> [Directions]: Please write out, exactly as given, every line of the entries below up to and including the line with "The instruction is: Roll".

(Saved entries)
....................
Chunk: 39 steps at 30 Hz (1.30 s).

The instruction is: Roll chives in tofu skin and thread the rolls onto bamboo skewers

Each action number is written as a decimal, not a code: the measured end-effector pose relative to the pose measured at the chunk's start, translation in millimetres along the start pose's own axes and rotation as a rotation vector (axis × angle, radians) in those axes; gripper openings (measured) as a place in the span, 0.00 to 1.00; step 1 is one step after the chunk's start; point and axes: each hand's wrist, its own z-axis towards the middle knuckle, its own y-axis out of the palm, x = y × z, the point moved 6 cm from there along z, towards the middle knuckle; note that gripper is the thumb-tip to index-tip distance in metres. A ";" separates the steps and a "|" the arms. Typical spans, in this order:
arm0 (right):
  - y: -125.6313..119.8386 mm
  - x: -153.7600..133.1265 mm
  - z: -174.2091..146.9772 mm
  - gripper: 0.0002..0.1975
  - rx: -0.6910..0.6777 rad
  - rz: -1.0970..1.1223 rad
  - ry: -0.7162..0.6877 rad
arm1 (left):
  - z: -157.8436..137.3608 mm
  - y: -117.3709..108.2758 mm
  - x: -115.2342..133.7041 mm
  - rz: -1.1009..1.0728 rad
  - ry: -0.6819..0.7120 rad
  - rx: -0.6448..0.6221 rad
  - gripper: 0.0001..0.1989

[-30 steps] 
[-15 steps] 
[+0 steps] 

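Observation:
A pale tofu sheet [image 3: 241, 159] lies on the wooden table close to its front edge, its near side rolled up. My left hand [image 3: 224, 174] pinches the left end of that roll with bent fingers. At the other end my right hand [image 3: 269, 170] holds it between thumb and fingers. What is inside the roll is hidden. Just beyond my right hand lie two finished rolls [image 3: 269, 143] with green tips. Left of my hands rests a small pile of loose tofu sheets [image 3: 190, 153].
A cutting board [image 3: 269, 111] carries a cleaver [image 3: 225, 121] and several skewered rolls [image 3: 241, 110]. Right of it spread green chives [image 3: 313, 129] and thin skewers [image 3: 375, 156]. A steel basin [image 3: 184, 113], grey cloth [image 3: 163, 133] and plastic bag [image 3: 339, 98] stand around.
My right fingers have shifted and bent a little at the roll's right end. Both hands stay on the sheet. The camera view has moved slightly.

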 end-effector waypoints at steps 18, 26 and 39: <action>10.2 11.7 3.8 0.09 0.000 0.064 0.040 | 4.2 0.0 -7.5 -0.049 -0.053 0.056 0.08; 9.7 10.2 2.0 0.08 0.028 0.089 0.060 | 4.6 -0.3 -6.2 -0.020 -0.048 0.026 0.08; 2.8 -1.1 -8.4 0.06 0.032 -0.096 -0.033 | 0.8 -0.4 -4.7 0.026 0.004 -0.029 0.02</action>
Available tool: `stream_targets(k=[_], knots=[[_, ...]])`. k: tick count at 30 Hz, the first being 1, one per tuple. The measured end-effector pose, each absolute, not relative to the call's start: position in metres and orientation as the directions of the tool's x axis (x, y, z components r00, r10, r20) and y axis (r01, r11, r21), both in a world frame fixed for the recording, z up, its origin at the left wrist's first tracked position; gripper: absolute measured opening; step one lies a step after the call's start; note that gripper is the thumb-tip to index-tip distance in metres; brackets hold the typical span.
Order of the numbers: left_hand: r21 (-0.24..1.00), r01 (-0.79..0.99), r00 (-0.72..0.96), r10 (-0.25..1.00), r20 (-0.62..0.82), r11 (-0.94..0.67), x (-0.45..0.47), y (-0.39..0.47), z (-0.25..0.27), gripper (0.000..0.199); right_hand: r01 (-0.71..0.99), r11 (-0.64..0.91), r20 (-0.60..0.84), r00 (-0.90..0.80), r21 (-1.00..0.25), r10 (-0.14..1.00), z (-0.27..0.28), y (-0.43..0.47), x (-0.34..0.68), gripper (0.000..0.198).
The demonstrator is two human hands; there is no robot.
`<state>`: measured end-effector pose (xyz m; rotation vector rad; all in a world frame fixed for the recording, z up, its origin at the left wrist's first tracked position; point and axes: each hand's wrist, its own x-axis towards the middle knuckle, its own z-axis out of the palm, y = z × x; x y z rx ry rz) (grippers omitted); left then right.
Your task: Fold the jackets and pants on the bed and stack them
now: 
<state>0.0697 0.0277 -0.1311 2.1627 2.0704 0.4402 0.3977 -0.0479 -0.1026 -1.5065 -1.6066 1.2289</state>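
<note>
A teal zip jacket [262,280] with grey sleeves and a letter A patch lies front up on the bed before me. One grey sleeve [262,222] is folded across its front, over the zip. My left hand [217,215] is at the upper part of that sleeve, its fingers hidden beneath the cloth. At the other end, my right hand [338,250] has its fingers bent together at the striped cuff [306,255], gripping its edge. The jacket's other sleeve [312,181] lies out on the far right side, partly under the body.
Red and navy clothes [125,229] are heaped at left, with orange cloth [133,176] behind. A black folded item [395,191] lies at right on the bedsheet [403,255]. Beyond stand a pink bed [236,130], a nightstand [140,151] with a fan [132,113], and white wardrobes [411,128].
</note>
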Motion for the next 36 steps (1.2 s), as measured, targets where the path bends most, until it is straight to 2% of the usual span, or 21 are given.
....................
> [Solved problem]:
Chunk: 39 steps at 30 Hz (1.30 s).

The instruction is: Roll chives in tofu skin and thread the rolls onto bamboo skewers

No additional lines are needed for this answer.